- _ASSIGNMENT_
A faithful copy is required: retype the records from their first line through the line with "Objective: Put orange", and omit the pictures.

- _RECORD SET_
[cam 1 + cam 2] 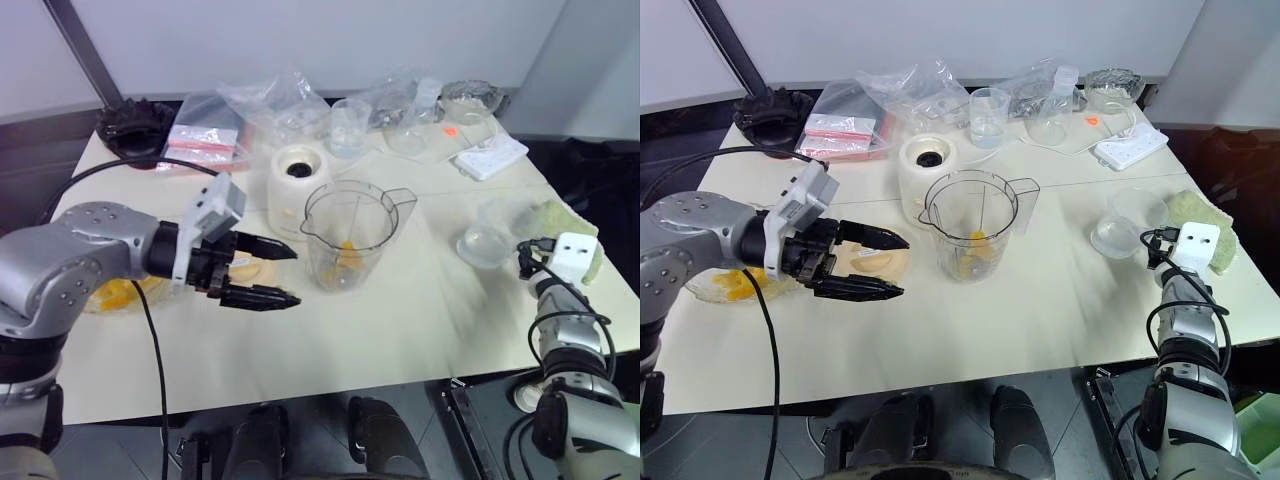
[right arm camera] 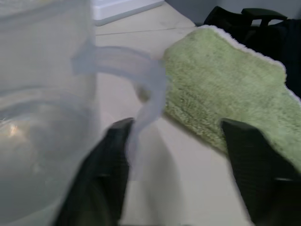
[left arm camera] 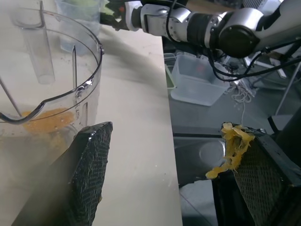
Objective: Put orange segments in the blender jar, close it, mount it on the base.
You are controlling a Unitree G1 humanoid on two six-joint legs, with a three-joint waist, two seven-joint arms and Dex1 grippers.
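Left gripper, jaws spread and empty with orange pulp stuck to one finger, hovers beside the blender jar; a careless sweep could topple it.

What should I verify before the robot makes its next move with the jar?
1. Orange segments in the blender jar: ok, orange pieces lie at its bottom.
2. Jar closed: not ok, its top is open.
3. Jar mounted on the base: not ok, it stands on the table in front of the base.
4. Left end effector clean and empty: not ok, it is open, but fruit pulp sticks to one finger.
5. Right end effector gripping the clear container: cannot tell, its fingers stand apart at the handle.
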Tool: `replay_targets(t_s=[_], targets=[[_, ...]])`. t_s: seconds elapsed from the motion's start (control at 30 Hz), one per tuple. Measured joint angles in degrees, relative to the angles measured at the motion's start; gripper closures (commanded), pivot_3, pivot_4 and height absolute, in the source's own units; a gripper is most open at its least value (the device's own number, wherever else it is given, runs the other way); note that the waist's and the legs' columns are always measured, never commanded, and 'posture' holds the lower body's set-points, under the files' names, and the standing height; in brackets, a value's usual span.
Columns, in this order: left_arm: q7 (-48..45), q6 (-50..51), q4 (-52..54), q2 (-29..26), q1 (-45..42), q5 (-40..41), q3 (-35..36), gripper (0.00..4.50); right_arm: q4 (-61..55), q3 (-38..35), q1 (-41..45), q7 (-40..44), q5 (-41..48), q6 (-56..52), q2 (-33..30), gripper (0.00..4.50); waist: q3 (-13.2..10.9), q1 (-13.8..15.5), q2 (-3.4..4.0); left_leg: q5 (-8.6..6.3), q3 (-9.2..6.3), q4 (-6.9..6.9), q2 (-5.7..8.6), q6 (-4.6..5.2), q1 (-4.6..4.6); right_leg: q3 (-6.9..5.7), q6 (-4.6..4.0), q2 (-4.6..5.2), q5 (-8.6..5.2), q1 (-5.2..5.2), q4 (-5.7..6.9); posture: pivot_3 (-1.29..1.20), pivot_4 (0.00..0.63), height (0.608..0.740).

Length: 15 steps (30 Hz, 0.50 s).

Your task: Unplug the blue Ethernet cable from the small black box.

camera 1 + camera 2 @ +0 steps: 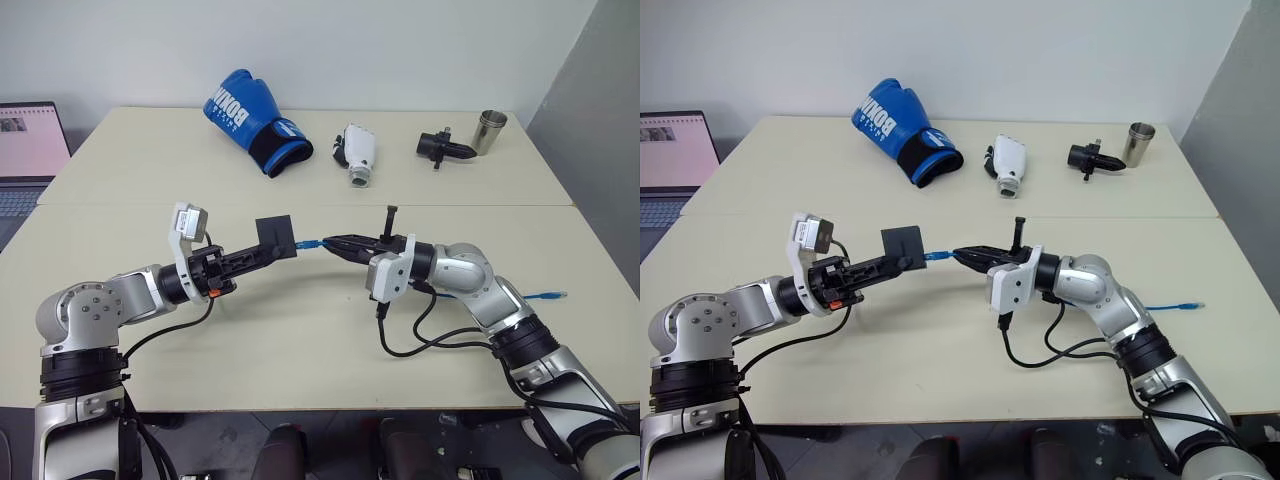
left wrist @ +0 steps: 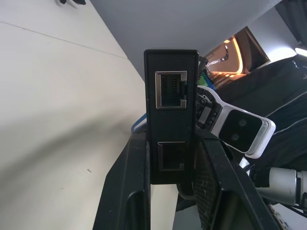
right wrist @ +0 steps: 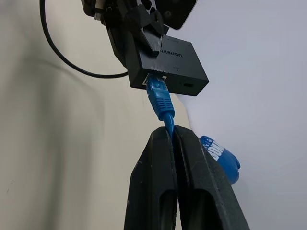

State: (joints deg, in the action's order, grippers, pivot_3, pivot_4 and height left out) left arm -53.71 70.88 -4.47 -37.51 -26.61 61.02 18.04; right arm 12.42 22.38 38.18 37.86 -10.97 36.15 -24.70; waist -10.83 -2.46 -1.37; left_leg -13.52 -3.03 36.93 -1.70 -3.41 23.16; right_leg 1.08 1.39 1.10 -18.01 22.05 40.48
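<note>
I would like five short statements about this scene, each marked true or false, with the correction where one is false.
1. The left gripper holds the small black box above the table. True.
2. The blue Ethernet cable is already out of the box. False: its plug still sits in a port of the box.
3. The right gripper is shut on the blue cable close behind the plug. True.
4. The blue boxing glove lies at the near edge of the table. False: it lies at the far side, beside a white device.
5. The metal cup lies on its side. False: it stands upright, next to a black nozzle-shaped gadget.
</note>
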Motion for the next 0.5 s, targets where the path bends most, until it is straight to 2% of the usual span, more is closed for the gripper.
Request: replay_targets(t_s=[0.13,0.27,0.4,0.5], targets=[[0.1,-0.6,0.0,0.0,0.0,-1.5,-1.8,3.72,-3.6,0.6,-1.1,2.6,1.9,-0.1,-0.1,3.13,0.0,0.1,0.0,0.0,0.0,0.0,0.0,0.0,0.0,0.01,0.0,-0.01,0.0,0.0,0.0,0.0,0.15,0.74],[-1.1,-2.4,0.0,-0.8,-0.4,-3.3,-3.4,3.72,-11.0,0.8,-3.8,8.4,7.0,-5.3,-3.8,2.25,0.0,0.6,0.0,0.0,-0.02,0.0,0.01,0.0,0.0,-0.01,0.0,0.0,0.0,-0.04,-0.04,0.0,0.15,0.74],[-5.1,-5.5,0.9,-2.9,-0.9,-6.6,-7.9,3.72,-21.7,0.5,-7.1,13.1,17.1,-16.8,-6.3,2.18,0.0,0.7,0.01,0.0,-0.06,-0.01,0.01,0.01,-0.01,-0.03,0.0,0.01,0.0,-0.08,-0.07,0.0,0.15,0.74],[-10.1,-10.8,2.4,-4.6,-1.2,-10.6,-12.0,3.72,-28.4,-2.4,-7.8,11.9,26.6,-34.9,-6.4,2.18,0.0,0.8,0.01,0.0,-0.06,-0.01,0.0,0.0,-0.07,-0.03,-0.01,0.01,0.0,-0.12,-0.06,0.0,0.15,0.74]])
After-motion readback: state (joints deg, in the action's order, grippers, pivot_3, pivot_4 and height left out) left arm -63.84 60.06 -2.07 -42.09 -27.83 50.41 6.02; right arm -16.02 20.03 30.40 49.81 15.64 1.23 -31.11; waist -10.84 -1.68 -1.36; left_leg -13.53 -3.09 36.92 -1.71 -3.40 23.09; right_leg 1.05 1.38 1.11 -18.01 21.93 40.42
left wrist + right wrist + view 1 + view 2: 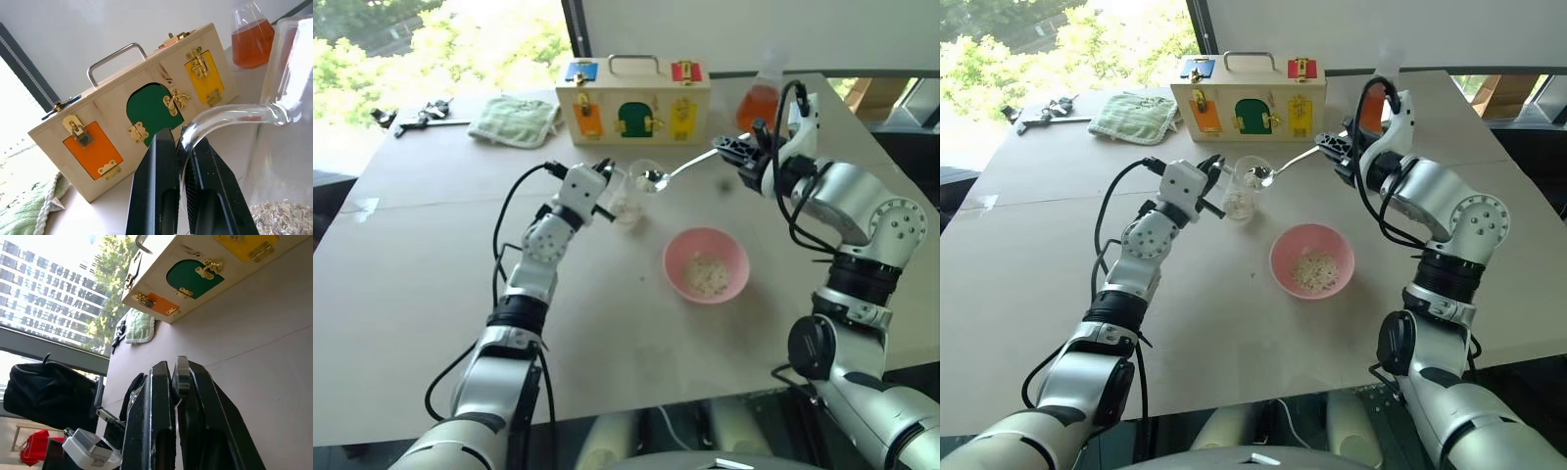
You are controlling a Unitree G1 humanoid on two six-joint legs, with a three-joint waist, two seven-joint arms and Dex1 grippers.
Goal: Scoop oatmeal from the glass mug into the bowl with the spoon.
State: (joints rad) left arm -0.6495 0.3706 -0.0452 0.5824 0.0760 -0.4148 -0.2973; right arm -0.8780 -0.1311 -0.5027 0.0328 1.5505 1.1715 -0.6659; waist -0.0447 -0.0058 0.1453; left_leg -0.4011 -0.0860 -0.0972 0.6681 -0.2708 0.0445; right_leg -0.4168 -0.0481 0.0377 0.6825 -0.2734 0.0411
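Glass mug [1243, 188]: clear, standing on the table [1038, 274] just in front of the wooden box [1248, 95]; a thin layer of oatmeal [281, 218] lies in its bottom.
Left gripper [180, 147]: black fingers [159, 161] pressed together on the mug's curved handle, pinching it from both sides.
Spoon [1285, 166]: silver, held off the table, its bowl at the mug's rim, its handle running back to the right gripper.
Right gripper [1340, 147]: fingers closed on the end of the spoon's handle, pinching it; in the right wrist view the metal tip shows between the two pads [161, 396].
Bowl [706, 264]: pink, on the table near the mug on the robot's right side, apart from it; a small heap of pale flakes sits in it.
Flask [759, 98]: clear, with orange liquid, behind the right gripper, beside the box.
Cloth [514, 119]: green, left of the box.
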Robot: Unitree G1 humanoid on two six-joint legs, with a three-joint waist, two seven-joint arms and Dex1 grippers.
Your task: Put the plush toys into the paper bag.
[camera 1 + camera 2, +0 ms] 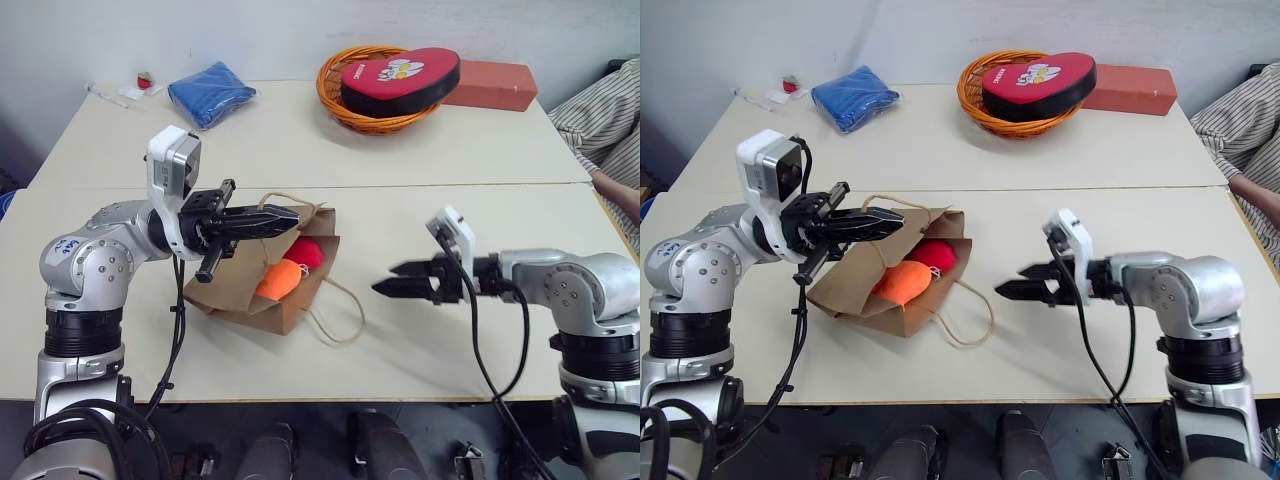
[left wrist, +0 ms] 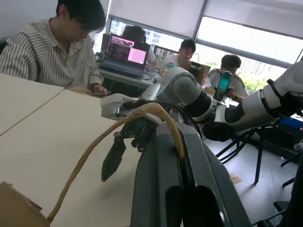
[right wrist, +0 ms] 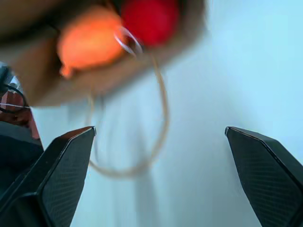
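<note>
Two plush toys lie inside the mouth of the paper bag (image 1: 240, 285): the orange toy (image 1: 279, 279) nearer the robot, the red toy (image 1: 308, 253) just behind it and touching it. The bag lies on its side on the near half of the table (image 1: 420, 330), its opening turned toward the robot's right. One tan loop handle (image 1: 340, 310) trails flat on the table from the lower edge of the opening; the other handle (image 2: 118, 127) is lifted and runs over the left tool (image 1: 285, 218). The left tool's fingers are pressed together, pinching this upper handle and holding the top edge of the bag's mouth raised, so that the opening gapes. The right tool (image 1: 392, 279) hangs low over the table to the right of the bag, well apart from it, pointing toward the opening; its fingers (image 3: 61, 175) are spread wide and hold nothing. On the far half of the table stand an orange wicker basket (image 1: 345, 100) carrying a red heart-shaped cushion (image 1: 400, 80), an orange-red block (image 1: 490, 85) beside it, and a folded blue cloth (image 1: 210, 93) at far left. A person's striped sleeve (image 1: 600, 120) shows at the right edge.
</note>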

- _EXERCISE ANSWER_
[cam 1 + cam 2] 
[right arm camera] 
[left arm camera] 
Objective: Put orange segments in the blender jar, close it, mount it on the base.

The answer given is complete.